昨今の映画では、かつてのプリンセス映画で描写されてきた、白馬の王子様に依存し、従属的な存在であった女性像に対抗するものとして、男性と同じ、またはそれ以上に逞しく戦う女性や、輝かしいキャリアを重ね、仕事と家庭を両立する女性など「強い」女性が描かれてきた。
『哀愁しんでれら』は、そのような「強い」女性像を描く傾向を、嘲笑っているかのようだ。かつては「強い」女性も、白馬に乗った王子様を信じていたではないか、と。だからこそ、小春と大悟は、ある同級生殺しの容疑をかけられたヒカリを守るため、他の同級生全員のインフルエンザの予防接種をインシュリンにすり替え、殺す。
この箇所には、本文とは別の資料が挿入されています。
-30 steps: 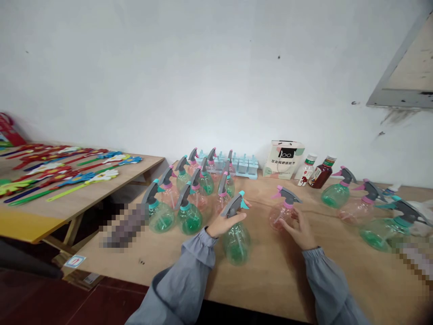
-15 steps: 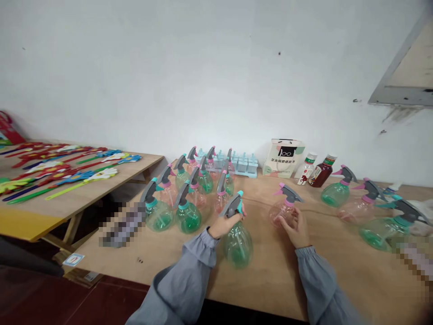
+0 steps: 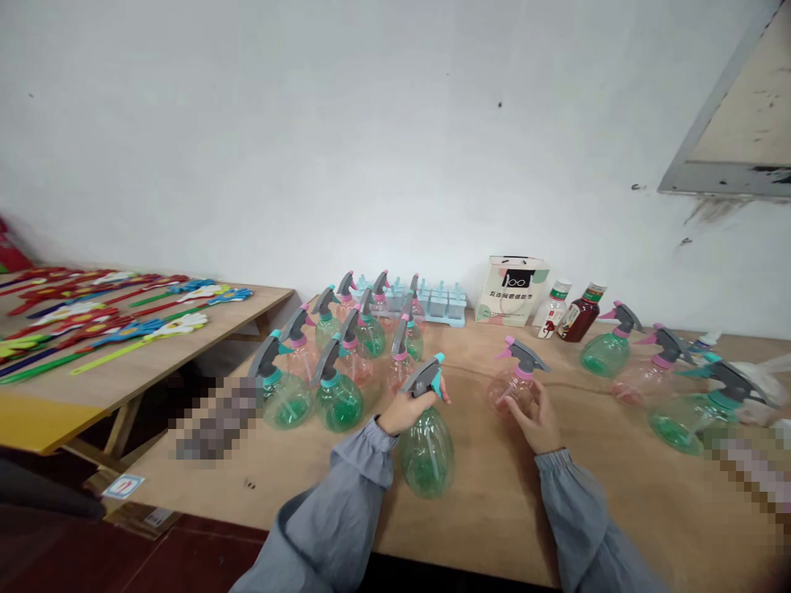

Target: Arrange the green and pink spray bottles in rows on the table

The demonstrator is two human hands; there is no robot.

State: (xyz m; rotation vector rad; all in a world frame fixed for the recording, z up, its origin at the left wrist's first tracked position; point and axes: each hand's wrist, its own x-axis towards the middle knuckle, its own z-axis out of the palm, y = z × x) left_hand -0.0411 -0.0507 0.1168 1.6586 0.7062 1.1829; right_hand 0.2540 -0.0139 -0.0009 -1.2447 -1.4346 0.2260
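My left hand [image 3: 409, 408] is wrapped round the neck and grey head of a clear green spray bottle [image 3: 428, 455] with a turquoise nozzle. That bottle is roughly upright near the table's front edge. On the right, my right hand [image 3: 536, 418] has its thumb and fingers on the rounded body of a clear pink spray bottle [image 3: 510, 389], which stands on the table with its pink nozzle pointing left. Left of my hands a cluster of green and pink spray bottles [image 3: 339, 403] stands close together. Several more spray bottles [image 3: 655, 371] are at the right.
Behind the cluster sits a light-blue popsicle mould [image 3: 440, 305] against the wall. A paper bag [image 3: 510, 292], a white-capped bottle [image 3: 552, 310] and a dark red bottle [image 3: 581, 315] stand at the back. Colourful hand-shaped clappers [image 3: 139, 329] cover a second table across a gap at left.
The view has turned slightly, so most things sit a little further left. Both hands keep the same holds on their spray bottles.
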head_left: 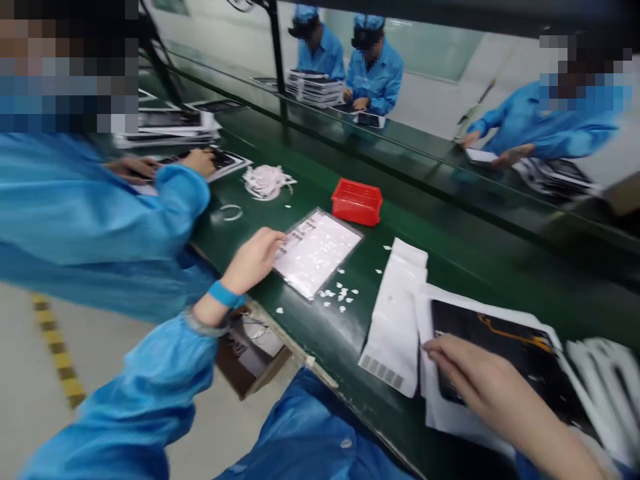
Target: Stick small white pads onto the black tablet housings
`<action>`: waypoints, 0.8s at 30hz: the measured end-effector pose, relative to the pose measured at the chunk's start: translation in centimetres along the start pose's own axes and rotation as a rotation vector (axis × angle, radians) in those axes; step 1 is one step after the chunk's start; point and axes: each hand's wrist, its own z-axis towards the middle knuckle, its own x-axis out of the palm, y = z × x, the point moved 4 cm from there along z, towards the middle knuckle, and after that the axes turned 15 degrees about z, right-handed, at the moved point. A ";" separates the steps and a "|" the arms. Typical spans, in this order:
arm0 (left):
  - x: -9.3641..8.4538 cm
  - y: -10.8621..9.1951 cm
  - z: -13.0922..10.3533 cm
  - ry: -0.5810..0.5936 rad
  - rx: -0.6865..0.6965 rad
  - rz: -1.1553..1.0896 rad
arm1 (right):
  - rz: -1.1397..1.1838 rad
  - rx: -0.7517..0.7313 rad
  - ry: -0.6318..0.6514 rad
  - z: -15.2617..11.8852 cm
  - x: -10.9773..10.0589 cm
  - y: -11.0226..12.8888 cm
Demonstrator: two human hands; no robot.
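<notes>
My left hand (254, 259) is at the left edge of a white sheet in a clear sleeve (315, 257). Its fingers are closed together near a row of small dark parts (296, 235), and what is between them is hidden. Many small white pieces lie on that sheet, and more white pieces (342, 293) are scattered beside it. My right hand (473, 370) hovers over or touches the left edge of a black flat panel (505, 340) lying on white sheets. Thumb and fingertips are pinched there; anything held is too small to make out.
A red bin (357, 201) stands behind the sleeve. White strips (395, 307) lie between my hands, and a white bundle (607, 387) is at far right. A tangled white coil (266, 182) is near a co-worker's sleeve (100, 207). Other workers sit across the green bench (305, 333).
</notes>
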 end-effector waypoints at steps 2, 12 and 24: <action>-0.5 -0.1 -0.3 -0.113 -0.034 -0.050 | -0.205 0.107 -0.227 -1.9 -1.6 -2.9; 0.1 -5.3 -0.1 -0.131 -0.327 -0.799 | -0.649 0.209 -0.174 -4.1 1.9 -4.9; 4.4 -15.7 -3.3 0.682 -0.325 -1.512 | 0.033 -0.063 -0.179 1.4 0.6 0.0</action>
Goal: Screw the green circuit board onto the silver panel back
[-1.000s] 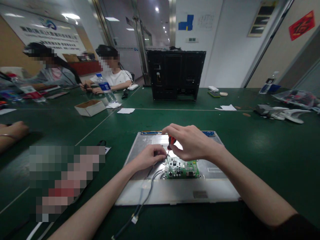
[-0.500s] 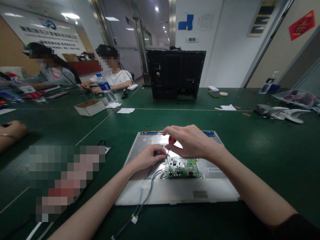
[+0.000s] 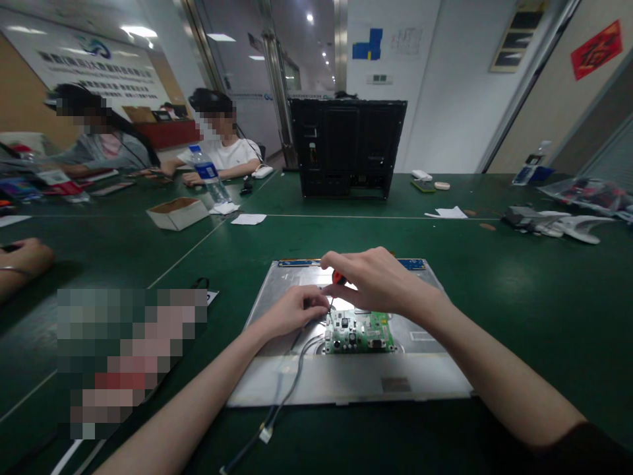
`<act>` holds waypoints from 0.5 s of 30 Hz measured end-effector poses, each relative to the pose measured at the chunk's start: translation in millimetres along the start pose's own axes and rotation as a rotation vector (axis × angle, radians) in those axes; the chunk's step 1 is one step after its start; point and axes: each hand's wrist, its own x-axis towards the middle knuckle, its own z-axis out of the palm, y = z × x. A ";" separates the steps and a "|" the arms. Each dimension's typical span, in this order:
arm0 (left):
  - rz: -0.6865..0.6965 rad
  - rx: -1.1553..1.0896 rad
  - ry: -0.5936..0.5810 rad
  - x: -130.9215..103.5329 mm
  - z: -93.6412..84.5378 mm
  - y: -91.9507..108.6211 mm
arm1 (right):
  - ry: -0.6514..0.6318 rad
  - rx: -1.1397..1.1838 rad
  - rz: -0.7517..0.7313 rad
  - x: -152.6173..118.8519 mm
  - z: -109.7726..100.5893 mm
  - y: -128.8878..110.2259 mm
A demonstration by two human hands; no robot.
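Currently R hand [image 3: 370, 280] grips red screwdriver [image 3: 339, 277], tip nr PCB [image 3: 368, 333] corner; L hand [image 3: 297, 305] alongside, grip unclear.

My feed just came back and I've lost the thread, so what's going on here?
The person's right hand grips a red-handled screwdriver, its shaft slanting down to the far left corner of a green circuit board. The left hand is at that corner, fingertips near the tip; whether it holds anything is unclear. The board lies on a silver panel, with cables running over the near edge.
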 end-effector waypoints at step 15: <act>-0.027 -0.010 -0.034 -0.9 -0.8 3.2 | 0.038 0.003 0.010 -0.3 1.6 1.7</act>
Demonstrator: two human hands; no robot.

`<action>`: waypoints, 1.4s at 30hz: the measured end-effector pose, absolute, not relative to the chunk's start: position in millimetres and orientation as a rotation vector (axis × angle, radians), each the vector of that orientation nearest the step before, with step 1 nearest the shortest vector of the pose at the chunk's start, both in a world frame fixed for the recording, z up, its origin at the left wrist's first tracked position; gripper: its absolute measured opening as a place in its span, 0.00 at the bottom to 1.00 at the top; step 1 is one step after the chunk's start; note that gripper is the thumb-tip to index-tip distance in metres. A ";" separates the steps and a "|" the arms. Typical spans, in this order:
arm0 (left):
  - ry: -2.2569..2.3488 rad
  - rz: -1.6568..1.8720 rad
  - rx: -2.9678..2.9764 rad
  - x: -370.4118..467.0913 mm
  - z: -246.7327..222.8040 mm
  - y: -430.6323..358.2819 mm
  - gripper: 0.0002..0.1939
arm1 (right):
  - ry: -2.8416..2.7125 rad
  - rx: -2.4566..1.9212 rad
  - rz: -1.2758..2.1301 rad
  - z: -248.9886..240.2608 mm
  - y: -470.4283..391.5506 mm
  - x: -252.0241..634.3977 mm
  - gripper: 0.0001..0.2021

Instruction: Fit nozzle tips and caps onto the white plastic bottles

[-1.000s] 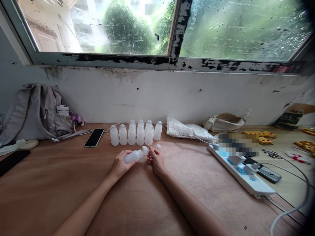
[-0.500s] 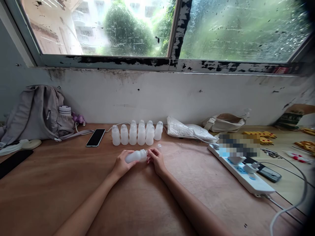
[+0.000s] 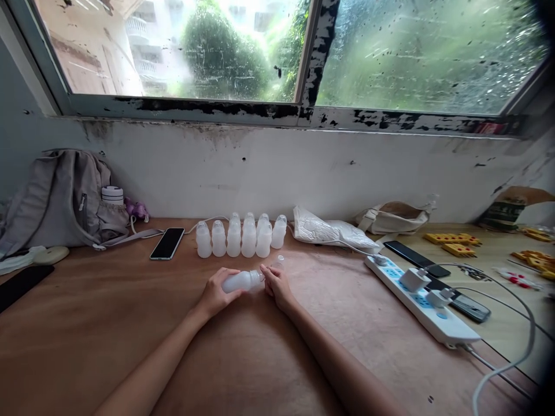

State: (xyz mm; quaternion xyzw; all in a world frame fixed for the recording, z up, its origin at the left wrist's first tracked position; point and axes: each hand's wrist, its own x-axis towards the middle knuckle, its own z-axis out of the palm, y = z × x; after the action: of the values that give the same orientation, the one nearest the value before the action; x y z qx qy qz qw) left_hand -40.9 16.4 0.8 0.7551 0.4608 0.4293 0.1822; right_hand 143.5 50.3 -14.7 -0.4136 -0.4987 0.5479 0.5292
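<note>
A frosted white bottle (image 3: 238, 282) lies tilted on its side in my left hand (image 3: 218, 292), its neck pointing right. My right hand (image 3: 276, 284) is at the bottle's mouth, thumb and fingers pinched together; whatever is between them is too small to make out. Just behind my right fingers a small clear cap (image 3: 281, 260) rests on the wooden table (image 3: 243, 358). Farther back, several similar frosted bottles (image 3: 233, 237) stand upright in a group with clear caps on.
Left of the bottles lies a phone (image 3: 167, 244), with a grey backpack (image 3: 65, 199) beyond. A silvery padded packet (image 3: 329, 230) is behind right. A white power strip (image 3: 427, 306) with plugs and cables, dark phones and yellow pieces (image 3: 453, 239) occupy the right side.
My right fingers have closed into a tighter pinch at the bottle's mouth. The held bottle has shifted slightly right and down. The view has moved a little.
</note>
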 end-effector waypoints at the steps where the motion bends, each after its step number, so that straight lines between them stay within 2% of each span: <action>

さらには、大悟に買ってもらったシンデレラのようなドレスを着た小春が、誰もいなくなった教室で、大悟とヒカリに授業をするという、結末を迎えるのだ。現実世界を舞台としているのにも関わらず、警察車両や、救急車のサイレンは鳴り響かない。あまりにも現実味のないチープさである。だが、『哀愁しんでれら』の狙いが、底のない泥沼のような感情を観客に持ち帰らせ、「強い」女性像に一石を投じることなら、非常に挑戦的であると私は考えるのだ。